**Work order**:
Could you return all of the entries word for word, minus any pictures?

╭──

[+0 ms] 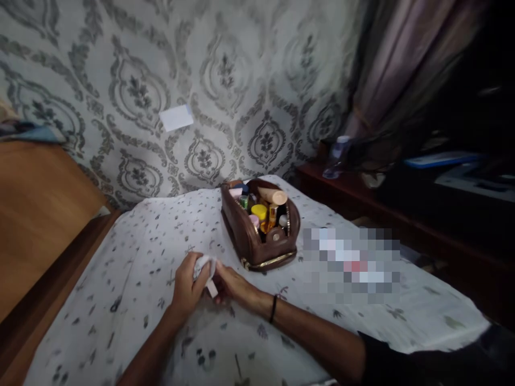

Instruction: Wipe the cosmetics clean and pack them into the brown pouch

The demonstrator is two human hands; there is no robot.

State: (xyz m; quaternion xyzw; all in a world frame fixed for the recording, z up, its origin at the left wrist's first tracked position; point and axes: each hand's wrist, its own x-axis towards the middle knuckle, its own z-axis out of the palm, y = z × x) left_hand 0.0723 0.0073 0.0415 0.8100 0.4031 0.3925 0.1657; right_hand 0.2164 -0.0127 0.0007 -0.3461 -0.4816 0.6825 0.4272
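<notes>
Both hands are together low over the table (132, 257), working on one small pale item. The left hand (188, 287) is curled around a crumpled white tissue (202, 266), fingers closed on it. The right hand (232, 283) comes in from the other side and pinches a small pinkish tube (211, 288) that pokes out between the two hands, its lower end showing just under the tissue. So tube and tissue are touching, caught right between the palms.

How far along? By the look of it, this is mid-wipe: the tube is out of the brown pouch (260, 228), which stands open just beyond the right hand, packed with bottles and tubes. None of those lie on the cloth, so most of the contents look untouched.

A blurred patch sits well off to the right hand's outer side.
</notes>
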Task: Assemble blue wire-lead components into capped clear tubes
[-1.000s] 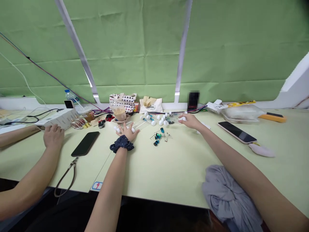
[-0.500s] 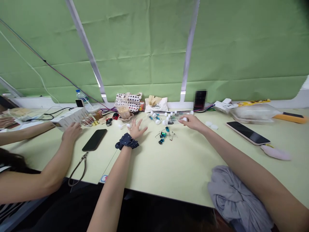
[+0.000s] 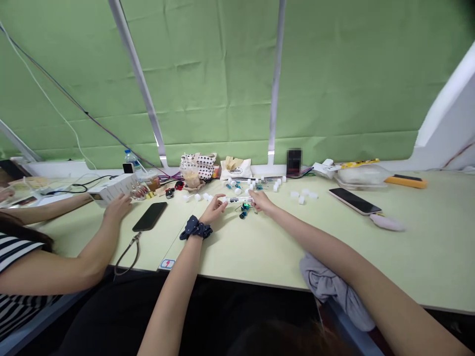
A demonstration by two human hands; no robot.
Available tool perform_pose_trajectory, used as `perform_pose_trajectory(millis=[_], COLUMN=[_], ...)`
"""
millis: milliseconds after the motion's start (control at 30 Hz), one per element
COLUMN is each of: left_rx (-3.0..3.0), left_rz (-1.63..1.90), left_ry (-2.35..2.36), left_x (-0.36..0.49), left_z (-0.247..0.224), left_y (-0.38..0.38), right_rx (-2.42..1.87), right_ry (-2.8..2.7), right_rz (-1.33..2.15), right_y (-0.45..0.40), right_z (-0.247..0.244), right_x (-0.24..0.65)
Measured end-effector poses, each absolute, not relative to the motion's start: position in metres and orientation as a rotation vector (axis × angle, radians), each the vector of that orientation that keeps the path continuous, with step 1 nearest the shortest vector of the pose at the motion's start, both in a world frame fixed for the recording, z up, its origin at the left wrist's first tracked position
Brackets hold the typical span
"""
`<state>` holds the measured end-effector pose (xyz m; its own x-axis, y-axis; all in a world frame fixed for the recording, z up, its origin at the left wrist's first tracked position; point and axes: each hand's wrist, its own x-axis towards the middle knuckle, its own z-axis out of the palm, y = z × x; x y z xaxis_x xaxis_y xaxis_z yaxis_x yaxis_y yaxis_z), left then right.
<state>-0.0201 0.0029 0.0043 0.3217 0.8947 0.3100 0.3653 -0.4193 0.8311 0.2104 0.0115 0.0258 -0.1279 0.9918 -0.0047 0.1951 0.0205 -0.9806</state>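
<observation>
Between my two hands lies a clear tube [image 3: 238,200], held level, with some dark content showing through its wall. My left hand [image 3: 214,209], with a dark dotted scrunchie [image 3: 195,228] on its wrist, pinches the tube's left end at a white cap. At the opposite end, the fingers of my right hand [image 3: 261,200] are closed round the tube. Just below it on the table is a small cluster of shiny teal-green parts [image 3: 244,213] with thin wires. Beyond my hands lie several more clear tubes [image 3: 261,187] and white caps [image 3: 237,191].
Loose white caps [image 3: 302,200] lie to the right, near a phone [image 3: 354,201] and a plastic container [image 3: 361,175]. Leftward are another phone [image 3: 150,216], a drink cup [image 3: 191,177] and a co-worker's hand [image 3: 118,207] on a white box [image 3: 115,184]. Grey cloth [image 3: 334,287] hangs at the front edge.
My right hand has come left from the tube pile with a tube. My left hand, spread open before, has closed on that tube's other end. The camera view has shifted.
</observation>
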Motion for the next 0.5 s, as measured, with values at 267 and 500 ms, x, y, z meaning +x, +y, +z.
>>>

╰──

**Solution to this problem**:
[+0 ms] 

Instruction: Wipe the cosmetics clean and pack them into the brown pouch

The demonstrator is two human hands; there is no robot.

State: (xyz m; quaternion xyzw; all in a world frame fixed for the recording, z up, its origin at the left wrist's first tracked position; point and axes: each hand's wrist, its own x-axis towards the middle knuckle, its own z-axis out of the palm, y = z × x) left_hand 0.0723 0.0073 0.0415 0.8100 0.4031 0.3925 0.1657; right_hand 0.2164 -0.0127 0.0007 -0.3461 -0.4816 0.6825 0.4272
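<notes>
Both hands are together low over the table (132, 257), working on one small pale item. The left hand (188, 287) is curled around a crumpled white tissue (202, 266), fingers closed on it. The right hand (232, 283) comes in from the other side and pinches a small pinkish tube (211, 288) that pokes out between the two hands, its lower end showing just under the tissue. So tube and tissue are touching, caught right between the palms.

How far along? By the look of it, this is mid-wipe: the tube is out of the brown pouch (260, 228), which stands open just beyond the right hand, packed with bottles and tubes. None of those lie on the cloth, so most of the contents look untouched.

A blurred patch sits well off to the right hand's outer side.
</notes>
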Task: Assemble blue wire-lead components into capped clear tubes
[-1.000s] 
[-0.500s] 
[+0.000s] 
A demonstration by two human hands; no robot.
Available tool perform_pose_trajectory, used as `perform_pose_trajectory(millis=[_], COLUMN=[_], ...)`
"""
millis: milliseconds after the motion's start (control at 30 Hz), one per element
COLUMN is each of: left_rx (-3.0..3.0), left_rz (-1.63..1.90), left_ry (-2.35..2.36), left_x (-0.36..0.49), left_z (-0.247..0.224), left_y (-0.38..0.38), right_rx (-2.42..1.87), right_ry (-2.8..2.7), right_rz (-1.33..2.15), right_y (-0.45..0.40), right_z (-0.247..0.244), right_x (-0.24..0.65)
Measured end-effector poses, each absolute, not relative to the motion's start: position in metres and orientation as a rotation vector (axis × angle, radians), each the vector of that orientation that keeps the path continuous, with step 1 nearest the shortest vector of the pose at the motion's start, both in a world frame fixed for the recording, z up, its origin at the left wrist's first tracked position
Brackets hold the typical span
"""
`<state>` holds the measured end-effector pose (xyz m; its own x-axis, y-axis; all in a world frame fixed for the recording, z up, its origin at the left wrist's first tracked position; point and axes: each hand's wrist, its own x-axis towards the middle knuckle, its own z-axis out of the palm, y = z × x; x y z xaxis_x xaxis_y xaxis_z yaxis_x yaxis_y yaxis_z), left then right.
<state>-0.0201 0.0029 0.0043 0.3217 0.8947 0.3100 0.3653 -0.4193 0.8311 0.2104 0.0115 0.0258 -0.1279 0.9918 -0.0047 0.1951 0.0205 -0.9806</state>
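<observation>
Between my two hands lies a clear tube [image 3: 238,200], held level, with some dark content showing through its wall. My left hand [image 3: 214,209], with a dark dotted scrunchie [image 3: 195,228] on its wrist, pinches the tube's left end at a white cap. At the opposite end, the fingers of my right hand [image 3: 261,200] are closed round the tube. Just below it on the table is a small cluster of shiny teal-green parts [image 3: 244,213] with thin wires. Beyond my hands lie several more clear tubes [image 3: 261,187] and white caps [image 3: 237,191].
Loose white caps [image 3: 302,200] lie to the right, near a phone [image 3: 354,201] and a plastic container [image 3: 361,175]. Leftward are another phone [image 3: 150,216], a drink cup [image 3: 191,177] and a co-worker's hand [image 3: 118,207] on a white box [image 3: 115,184]. Grey cloth [image 3: 334,287] hangs at the front edge.
My right hand has come left from the tube pile with a tube. My left hand, spread open before, has closed on that tube's other end. The camera view has shifted.
</observation>
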Motion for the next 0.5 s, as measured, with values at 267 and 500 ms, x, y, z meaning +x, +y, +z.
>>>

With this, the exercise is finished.